Give back exactly the stretch of data below from the line holding "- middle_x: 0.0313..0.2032" through the line holding "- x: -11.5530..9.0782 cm", both ends included, and leave the remaining lines out.

>>>

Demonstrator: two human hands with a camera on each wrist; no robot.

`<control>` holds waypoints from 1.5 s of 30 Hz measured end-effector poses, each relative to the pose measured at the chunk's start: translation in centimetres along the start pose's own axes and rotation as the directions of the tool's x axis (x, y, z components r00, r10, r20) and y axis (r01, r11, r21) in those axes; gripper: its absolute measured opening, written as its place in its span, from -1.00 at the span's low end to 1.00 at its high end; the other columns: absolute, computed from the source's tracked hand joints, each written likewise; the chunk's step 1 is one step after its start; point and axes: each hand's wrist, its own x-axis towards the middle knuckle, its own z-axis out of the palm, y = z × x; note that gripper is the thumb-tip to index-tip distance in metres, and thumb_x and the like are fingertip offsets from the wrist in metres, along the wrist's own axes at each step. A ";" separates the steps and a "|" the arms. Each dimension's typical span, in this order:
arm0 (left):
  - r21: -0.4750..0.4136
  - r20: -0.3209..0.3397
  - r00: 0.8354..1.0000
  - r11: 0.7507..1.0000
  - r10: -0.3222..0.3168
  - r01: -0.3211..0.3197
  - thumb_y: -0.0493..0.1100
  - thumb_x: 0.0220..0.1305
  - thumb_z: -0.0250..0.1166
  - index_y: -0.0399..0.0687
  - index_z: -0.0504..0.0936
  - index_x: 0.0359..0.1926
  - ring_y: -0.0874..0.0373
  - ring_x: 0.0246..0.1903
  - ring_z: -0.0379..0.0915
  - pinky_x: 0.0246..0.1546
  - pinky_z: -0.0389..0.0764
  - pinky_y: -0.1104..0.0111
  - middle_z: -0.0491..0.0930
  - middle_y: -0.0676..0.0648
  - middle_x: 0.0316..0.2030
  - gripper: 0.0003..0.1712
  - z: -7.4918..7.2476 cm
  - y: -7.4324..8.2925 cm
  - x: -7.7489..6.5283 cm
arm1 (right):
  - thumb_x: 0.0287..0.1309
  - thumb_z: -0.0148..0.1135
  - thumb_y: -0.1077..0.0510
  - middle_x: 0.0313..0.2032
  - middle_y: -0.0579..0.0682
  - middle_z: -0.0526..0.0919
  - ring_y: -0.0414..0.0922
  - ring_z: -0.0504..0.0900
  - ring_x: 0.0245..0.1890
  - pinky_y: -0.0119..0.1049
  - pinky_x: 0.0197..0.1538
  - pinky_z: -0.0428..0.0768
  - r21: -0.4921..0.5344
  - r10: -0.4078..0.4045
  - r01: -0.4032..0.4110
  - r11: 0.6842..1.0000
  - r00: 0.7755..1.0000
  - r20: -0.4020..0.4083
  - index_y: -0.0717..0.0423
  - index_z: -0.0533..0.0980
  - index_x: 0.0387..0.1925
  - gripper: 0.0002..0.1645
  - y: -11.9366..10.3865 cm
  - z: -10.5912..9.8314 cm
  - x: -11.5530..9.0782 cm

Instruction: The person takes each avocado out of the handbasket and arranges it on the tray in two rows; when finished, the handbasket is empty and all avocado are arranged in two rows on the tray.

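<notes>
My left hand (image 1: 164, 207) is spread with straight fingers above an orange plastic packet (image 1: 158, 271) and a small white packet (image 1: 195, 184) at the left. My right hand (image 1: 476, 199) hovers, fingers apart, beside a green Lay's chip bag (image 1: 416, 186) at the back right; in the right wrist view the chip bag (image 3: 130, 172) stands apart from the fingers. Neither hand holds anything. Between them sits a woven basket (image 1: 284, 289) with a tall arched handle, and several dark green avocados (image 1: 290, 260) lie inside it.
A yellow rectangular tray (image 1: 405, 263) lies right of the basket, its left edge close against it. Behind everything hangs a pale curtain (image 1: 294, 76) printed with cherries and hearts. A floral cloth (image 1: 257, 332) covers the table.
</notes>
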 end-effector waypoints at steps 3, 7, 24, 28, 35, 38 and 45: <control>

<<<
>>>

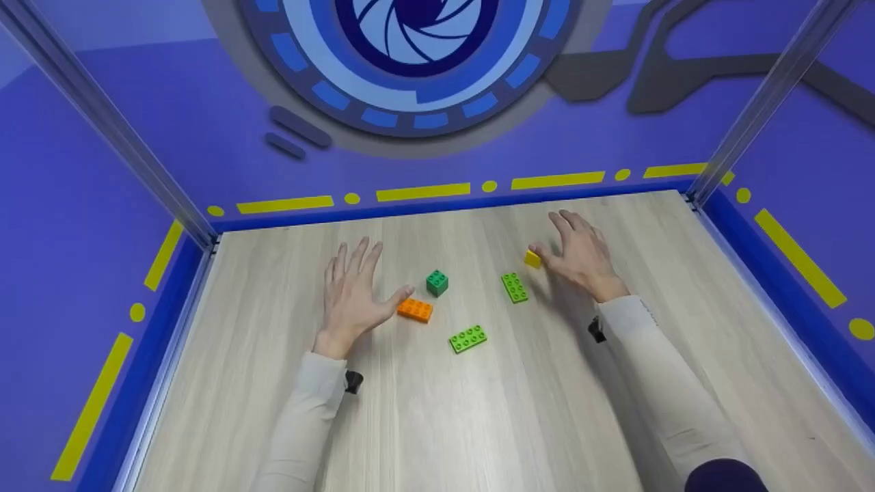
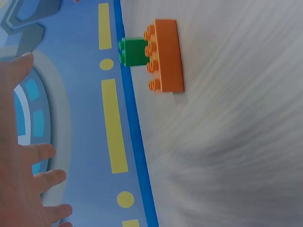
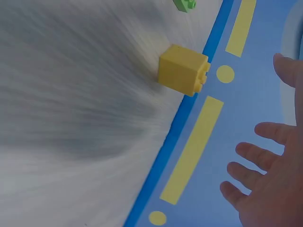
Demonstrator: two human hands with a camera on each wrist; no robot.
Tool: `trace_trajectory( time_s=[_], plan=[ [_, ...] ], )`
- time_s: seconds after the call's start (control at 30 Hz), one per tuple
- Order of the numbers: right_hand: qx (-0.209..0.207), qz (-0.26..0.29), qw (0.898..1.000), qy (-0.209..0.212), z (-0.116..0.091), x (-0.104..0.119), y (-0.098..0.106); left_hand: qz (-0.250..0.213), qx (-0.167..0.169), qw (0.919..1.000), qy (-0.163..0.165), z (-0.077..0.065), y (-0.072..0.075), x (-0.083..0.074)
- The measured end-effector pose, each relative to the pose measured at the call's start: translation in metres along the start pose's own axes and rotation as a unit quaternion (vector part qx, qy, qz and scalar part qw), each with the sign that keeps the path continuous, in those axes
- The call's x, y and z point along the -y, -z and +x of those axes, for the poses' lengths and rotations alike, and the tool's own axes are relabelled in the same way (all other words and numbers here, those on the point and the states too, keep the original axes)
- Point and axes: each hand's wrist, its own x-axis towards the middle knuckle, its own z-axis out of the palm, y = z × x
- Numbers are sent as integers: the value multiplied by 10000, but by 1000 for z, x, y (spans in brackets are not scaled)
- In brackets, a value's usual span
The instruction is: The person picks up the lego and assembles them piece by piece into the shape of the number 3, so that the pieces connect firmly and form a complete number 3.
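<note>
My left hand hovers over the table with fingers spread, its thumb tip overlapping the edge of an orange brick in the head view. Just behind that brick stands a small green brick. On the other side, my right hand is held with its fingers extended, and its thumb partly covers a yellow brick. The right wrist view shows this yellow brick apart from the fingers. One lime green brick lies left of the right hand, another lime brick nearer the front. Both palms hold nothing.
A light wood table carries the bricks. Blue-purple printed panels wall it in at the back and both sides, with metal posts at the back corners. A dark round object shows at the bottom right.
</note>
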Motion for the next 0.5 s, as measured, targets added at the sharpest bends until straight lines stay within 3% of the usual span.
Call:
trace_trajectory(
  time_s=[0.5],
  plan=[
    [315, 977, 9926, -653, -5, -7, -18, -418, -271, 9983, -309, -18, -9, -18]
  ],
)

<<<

--- Response to this exercise ---
  - middle_x: 0.0313..0.2032
  - middle_y: -0.0579..0.0682
  - middle_z: -0.0526..0.0919
  - ring_y: -0.0414..0.0922
  - ring_z: -0.0504..0.0900
  - ring_x: 0.0245..0.1890
  - pinky_y: -0.0119..0.1049
  - pinky_x: 0.0197..0.1538
  - pinky_z: -0.0428..0.0768
  - r21: -0.4921..0.5344
  - r10: -0.4078..0.4045
  - r01: -0.4032..0.4110
  - r11: 0.6842..1.0000
  - r00: 0.7755..1.0000
  - r20: -0.4020..0.4083
  - index_y: -0.0717..0.0423
  - index_z: -0.0533..0.0980
  - index_x: 0.0387..0.1925
  - gripper: 0.0002..0.1645
  - y: -11.9366..10.3865 cm
  - z: -10.5912..9.8314 cm
  - x: -11.5530..9.0782 cm

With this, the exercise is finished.